Nurten Aka
Nurten Aka Journaliste scènes

MICHÈLE BRACONNIER DIRIGE LE « THÉÂTRE » DE L’L À LA SUEUR DE SA PASSION ET DE SES EXIGENCES. PARI RÉUSSI: SON FESTIVAL VRAK LIBÈRE LA CRÉATION ET LES ESPRITS.

Elle a la franchise naturelle et vous parle cash. On la retrouve sceptique, Focus en main, page « People ». Elle dit:  » People? Ma personne n’a pas d’intérêt, ce qui importe c’est le projet que je porte. Les biographies, ça ne m’intéresse pas. Par contre, une des artistes résidentes, Pamina de Coulon, présentera au Vrak un chantier où elle s’est passionnée pour la biographie de… Sarah Palin! » Démerdez-vous avec ça. Un bureau confortable, une théière, 3 heures d’interview d’un long fleuve passionné. On sourit de la voir à 54 ans toujours à contre-courant du système. Et ça marche. Sur scène, elle casse l’obligation du spectacle fini, « clefs sur porte ». Depuis 2008, le Théâtre de L’L est devenu exclusivement  » un lieu de recherche et d’accompagnement pour la jeune création » et offre des résidences d’artistes « de la scène ».  » Je butais sur le fait que les artistes doivent être tout le temps sur la pointe de l’iceberg et produire un spectacle pour être vus. La pression peut leur couper les ailes s’ils ont besoin de temps pour trouver leur langage. Quand ils sont dans la recherche, sans pressions, les propositions deviennent singulières et souvent géniales. Le Vrak, biennal, est un moment de visibilité. »

Un Vrak de liberté

Michèle Braconnier aime  » défaire » et proposer  » des objets scéniques en évolution, qui ne deviendront peut-être jamais des pièces à part entière« . Dans cette 3e édition, elle accentue la tendance:  » On va entrer dans l’intimité des artistes, avec une phase de mise à nu explicite, de fragilité et de recherche affichées: un moment privilégié. » Ainsi, le danseur Emmanuel Eggermont a entamé une recherche plastique sur les préludes. Dans son Vorspiel, il explore 2 formes, un immense hall et un espace étroit où le spectateur ne pourra le voir que « par le haut ». Antoine Laubin décompose le Roi Lear sur un plateau nu. Natasha Nicora et Maxime Bodson exposent Übernatürliche Pizza, une satire entre la danse contemporaine et la pizza. Antoine Defoort interroge Le Mépris de Godard en 3 minutes, 3 voix et 20 cartons.  » Je demande à chaque artiste de se lâcher, creuser, pour trouver sa forme et son propos. Se questionner. »

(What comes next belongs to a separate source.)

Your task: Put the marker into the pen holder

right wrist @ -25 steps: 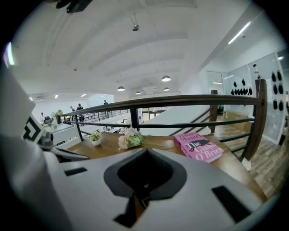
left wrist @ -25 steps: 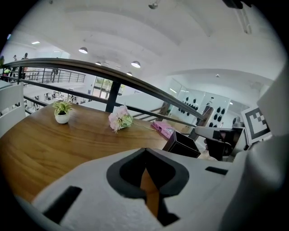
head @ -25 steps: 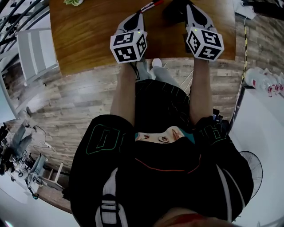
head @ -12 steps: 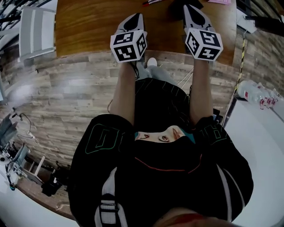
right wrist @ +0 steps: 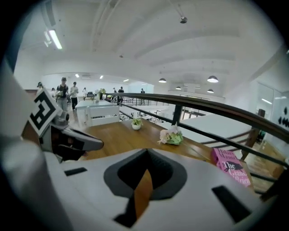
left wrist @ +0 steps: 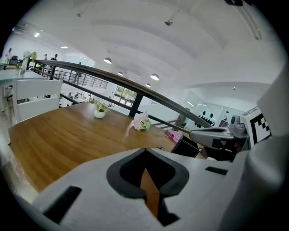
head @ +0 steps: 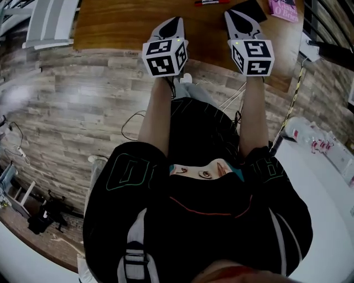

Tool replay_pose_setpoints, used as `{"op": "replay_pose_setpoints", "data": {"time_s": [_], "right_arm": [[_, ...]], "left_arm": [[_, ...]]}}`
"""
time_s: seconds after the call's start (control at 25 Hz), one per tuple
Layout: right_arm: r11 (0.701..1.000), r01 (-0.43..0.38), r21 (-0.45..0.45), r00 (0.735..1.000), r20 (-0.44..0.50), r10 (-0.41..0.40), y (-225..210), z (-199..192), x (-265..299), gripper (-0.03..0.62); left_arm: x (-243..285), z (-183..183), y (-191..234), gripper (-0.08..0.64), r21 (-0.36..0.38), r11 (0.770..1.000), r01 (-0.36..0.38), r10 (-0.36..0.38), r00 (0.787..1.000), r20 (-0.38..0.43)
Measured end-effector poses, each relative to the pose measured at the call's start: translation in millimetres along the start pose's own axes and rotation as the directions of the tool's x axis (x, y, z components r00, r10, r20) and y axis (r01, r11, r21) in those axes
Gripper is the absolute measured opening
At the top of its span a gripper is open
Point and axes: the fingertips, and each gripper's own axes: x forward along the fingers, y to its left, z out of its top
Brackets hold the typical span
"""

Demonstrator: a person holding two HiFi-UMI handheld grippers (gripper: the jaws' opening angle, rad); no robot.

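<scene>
The task has not begun, as far as the pictures show. The marker [head: 210, 2] lies flat on the wooden table [head: 121, 22] at the very top edge of the head view, beyond both tools and touching neither. Just right of it, partly behind the right tool, sits a black box-like thing that I judge to be the pen holder [head: 251, 8]. It also shows as a dark block in the left gripper view [left wrist: 186, 147], and nothing can be seen sticking out of it.

The left tongs [head: 172, 23] and the right tongs [head: 237, 16] are held side by side over the near edge of the table, short of the marker. In the left gripper view the left tongs [left wrist: 146, 171] are drawn narrow, with only a thin slit of table wood showing between the 2 halves and nothing gripped. The right tongs [right wrist: 145, 173] look the same in their own view: nearly together and empty.

A pink book [right wrist: 232, 167] and a small bunch of flowers [right wrist: 173, 136] lie further along the table, clear of the work.

All of the task is left: 1 pair of tongs must part, reach the marker, close on it, carry it over the holder and let it drop in.
</scene>
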Motion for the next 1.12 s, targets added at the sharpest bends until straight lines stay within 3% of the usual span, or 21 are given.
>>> {"op": "replay_pose_setpoints", "data": {"time_s": [0.12,0.28,0.48,0.8,1.0,1.12], "right_arm": [[0.992,-0.038,-0.124,0.997,-0.065,0.03,12,-2,16,0.008],[0.957,-0.095,-0.275,0.987,-0.15,0.055,22,-6,36,0.015],[0.883,-0.166,-0.439,0.967,-0.249,0.058,33,-12,59,0.02],[0.809,-0.275,-0.519,0.921,-0.384,0.067,42,-33,90,0.029],[0.747,-0.342,-0.57,0.883,-0.467,0.047,43,-48,106,0.031],[0.727,-0.364,-0.582,0.863,-0.505,0.028,44,-54,112,0.035]], "left_arm": [[-1,-1,11,0.009,-0.018,1.0,-0.014,0.014,1.0,0.004],[1,-1,21,0.009,-0.039,0.999,-0.027,0.027,1.0,0.002],[5,1,44,0.009,-0.07,0.996,-0.057,0.057,0.998,-0.002],[14,3,66,0.008,-0.094,0.993,-0.076,0.075,0.997,-0.018],[16,6,86,0.009,-0.114,0.989,-0.097,0.096,0.995,-0.016],[17,5,91,0.008,-0.122,0.987,-0.101,0.1,0.995,-0.019]]}}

Michèle Braconnier est intarissable sur son métier. Question bio, on fera court. Formation en communication sociale à l’UCL mais « vocation » issue d’un job étudiant (puis un engagement) au Théâtre Jean Vilar, à l’époque fabuleuse où Armand Delcampe invitait Mnouchkine, Kantor et Krejca. Un excellent écolage. Mais difficile d’exister comme « nouveau jeune » dans l’effervescence des années 80 d’où émergent les Plan K, Varia, Balsa, Atelier Ste Anne, tous institutionnalisés. Alors?  » J’ouvre L’L en 1990, un lieu de répétitions sans le sou avec un prêt équivalent à 250 000 euros et mes parents qui hypothèquent leur maison. » En 1998, premier contrat- programme, premiers salaires fixes. Toujours dans le soutien à la jeune création, souvent au bord de la fermeture, cette mère courage n’a qu’une passion: son travail. Son Vrak n’en est que la partie visible. Chiante, elle ne peut plaire à tout le monde. Mais son pari semble réussi, d’être au plus près de la création, loin de la production, à l’endroit où l’artiste peut enfin se libérer… et le spectateur avec lui. Une perspective bienvenue.